第26章 金光建起榨油坊(第3页)
先把眼前的难关撑过去。”
这话说出来,连他自己都觉得轻飘飘的。
福伯只是摇头,无尽的愁苦刻在那张饱经风霜的脸上,化为一道道深刻的沟壑。
这时,一阵尖利刺耳的哭骂声猛地撕破了清晨的宁静,像把生锈的钝刀子,狠狠刮在人的耳膜上。
“哪个剁千刀、短命鬼的瘟牲!
偷我屋檐下晒的薯干!
那是留着过冬的口粮啊!
天杀的贼骨头!
不得好死!
……”
是村头的刘嫂!
那声音饱含绝望和愤怒,在山谷间回荡,惊起了远处竹林里几只早起的山雀,扑棱棱地飞向灰蒙蒙的天空。
金光和福伯对视一眼,都看到了对方眼中的沉重和无奈。
这撕心裂肺的哭骂,何尝不是这人心惶惶的年月里,无数草芥小民发出的悲鸣?
金光沉默地俯身,重新兜起地上沾满污泥的油茶果。
转身朝着村东水声轰鸣的方向走去,脚下那条湿滑的泥泞小路,仿佛比往日更加漫长。
他没有回董家老宅,而是鬼使神差地沿着小路,走向山脚下那片被偷采过的油茶林。
暮色沉甸甸地压下来,白昼残余的光线在树梢间迅速流失。
山风掠过,林子里响起一片细碎的、仿佛叹息般的低语。
油茶树深绿的叶片在昏暗中变成了墨色,沉甸甸的果实也已看不清青涩的轮廓,只剩下一团团模糊的、垂坠的黑影挂在枝头。

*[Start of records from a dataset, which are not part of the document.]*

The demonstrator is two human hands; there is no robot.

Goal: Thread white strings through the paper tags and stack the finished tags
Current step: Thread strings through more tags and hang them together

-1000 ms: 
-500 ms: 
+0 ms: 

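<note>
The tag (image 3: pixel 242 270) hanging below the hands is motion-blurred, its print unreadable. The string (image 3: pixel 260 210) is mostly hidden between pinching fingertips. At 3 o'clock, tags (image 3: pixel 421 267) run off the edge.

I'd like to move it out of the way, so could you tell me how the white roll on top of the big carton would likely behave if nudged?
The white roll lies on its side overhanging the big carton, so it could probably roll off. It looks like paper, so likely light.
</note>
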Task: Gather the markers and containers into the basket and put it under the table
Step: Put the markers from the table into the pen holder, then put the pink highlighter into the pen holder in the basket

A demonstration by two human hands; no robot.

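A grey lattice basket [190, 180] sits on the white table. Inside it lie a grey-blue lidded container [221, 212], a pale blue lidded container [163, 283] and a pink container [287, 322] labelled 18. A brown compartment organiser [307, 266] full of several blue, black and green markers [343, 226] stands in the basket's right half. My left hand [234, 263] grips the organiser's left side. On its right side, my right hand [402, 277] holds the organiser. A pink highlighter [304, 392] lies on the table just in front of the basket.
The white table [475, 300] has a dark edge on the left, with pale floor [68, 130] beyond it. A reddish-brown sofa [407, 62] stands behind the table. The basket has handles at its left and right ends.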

他放轻脚步,像山林里觅食的狸猫,悄无声息地沿着林间巡视着。
踩在厚厚的、吸音的落叶层上,只有细微的沙沙声。
日间被踩踏过的痕迹在暮色里更难辨认,但他凭着记忆和直觉,检查着几处靠近小路边缘的树丛。
枝杈的断茬在昏暗中如同惨白的伤口。
就在他走到靠近李家洼方向、一处僻静背风的陡坎下时,一阵极其细微的、压抑的窸窣声传入了耳朵。
拨开一丛低矮但浓密的芒草和带刺的野蔷薇枝条,眼前的景象让金光的心猛地一缩。
陡坎下背风处,一个瘦小得惊人的妇人蜷缩着,紧紧抱着一个四五岁模样的男孩。
妇人身上是一件看不出原色的、缀满深色补丁的破单衣,显得如此单薄。
她头发枯黄纠结,沾满了草屑,深陷的眼窝里只剩下惊恐和麻木。
她怀里的小男孩更瘦,细脖子顶着个大脑袋,穿着一件显然是用大人破衣改小的褂子,一只小脚光着,另一只脚上的草鞋也烂得只剩几根草绳勉强挂着。
孩子紧紧闭着眼,似乎是睡着了,但小身体却在妇人怀里本能地、抑制不住地瑟瑟发抖,像寒风里一片即将凋零的叶子。
妇人脚边,放着一个破得几乎散了架的竹筐。